The Petroleum Equipment Institute (PEI) has joined the Coalition for E85 – a group of retailers, producers, equipment manufacturers and other supporters of E85 fuel.
PEI executive vice president Robert Renkes says the goal of the Coalition is to protect the investments of 2,500 small businesses and stop a multimillion-dollar tax hike on consumers. “Fuel marketers, equipment manufacturers and the motoring public have invested a significant amount of money in building the E85 infrastructure and flex-fueled vehicles,” said Renkes. “We must not abandon E85 this close to self-sustainability.”

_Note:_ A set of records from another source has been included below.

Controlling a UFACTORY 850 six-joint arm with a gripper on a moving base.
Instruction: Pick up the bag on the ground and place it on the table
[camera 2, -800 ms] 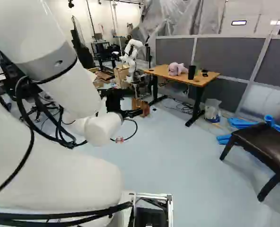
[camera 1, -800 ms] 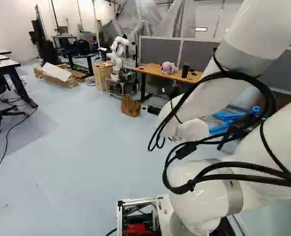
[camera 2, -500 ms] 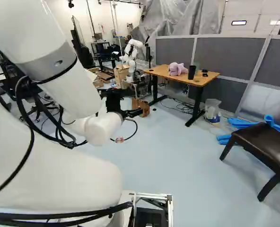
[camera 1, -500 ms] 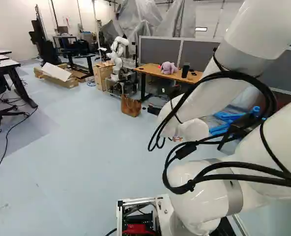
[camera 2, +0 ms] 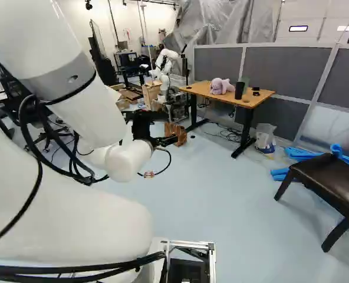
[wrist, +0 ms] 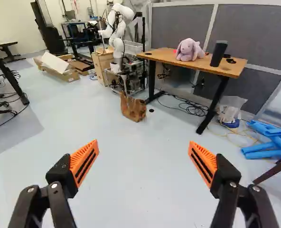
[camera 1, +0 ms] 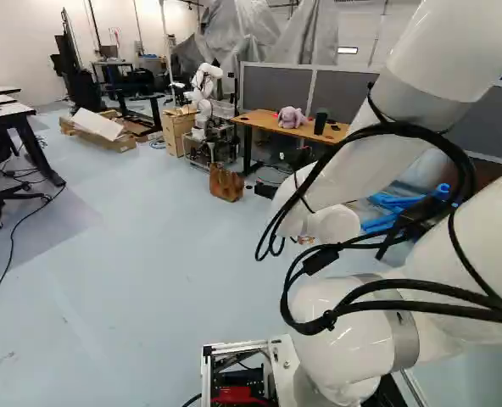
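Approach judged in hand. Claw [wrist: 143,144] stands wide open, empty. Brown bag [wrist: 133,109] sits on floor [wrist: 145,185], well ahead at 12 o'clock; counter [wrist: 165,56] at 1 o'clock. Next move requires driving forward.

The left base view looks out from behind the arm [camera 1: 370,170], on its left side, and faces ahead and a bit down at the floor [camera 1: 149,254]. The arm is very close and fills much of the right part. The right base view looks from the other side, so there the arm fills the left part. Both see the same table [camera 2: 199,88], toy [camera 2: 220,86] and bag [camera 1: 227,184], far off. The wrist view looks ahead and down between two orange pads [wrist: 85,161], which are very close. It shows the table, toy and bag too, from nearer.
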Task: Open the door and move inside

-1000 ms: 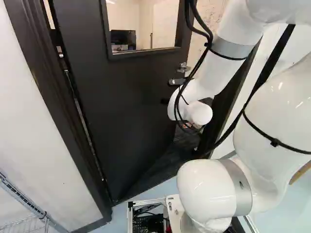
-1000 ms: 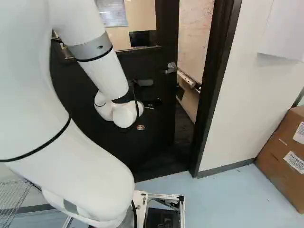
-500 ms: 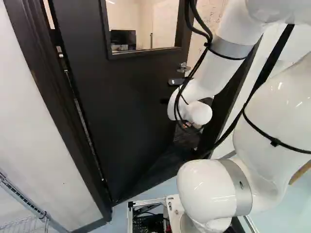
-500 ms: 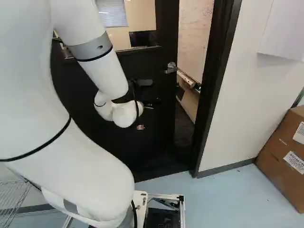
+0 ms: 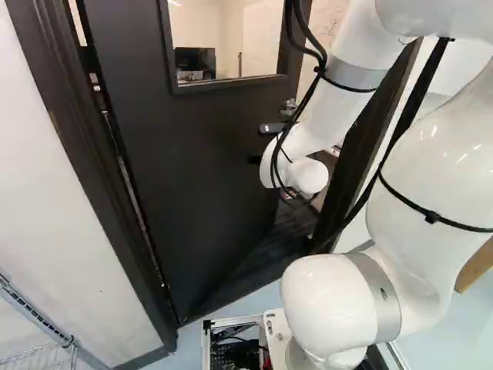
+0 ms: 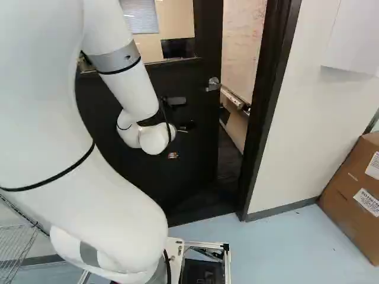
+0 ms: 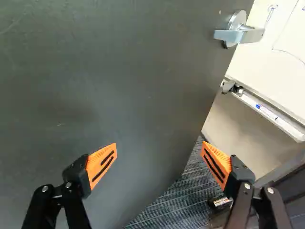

According to the Energy Information Administration, Flexible Fuel Vehicles (FFVs) capable of running on up to 85% ethanol fuel represent approximately 98 percent of all the alternative fuel vehicles operating on the nation’s highways. “E85 represents a form of liquid transportation fuel that is growing in use and has an infrastructure investment cost similar to unleaded gasoline,” said Renkes. “Following the lead of the Congress and several recent presidents, many of our members have committed to the production of E85 fueling equipment, and we call on the Congress and Obama Administration to maintain the small incentives provided to advance the sale of E85.”
Currently, other alternative fuels, such as compressed natural gas, propane and hydrogen, receive a $0.50 per gallon tax credit as part of the Alternative Fuel Credit and the Coalition believes E85 should be included as well.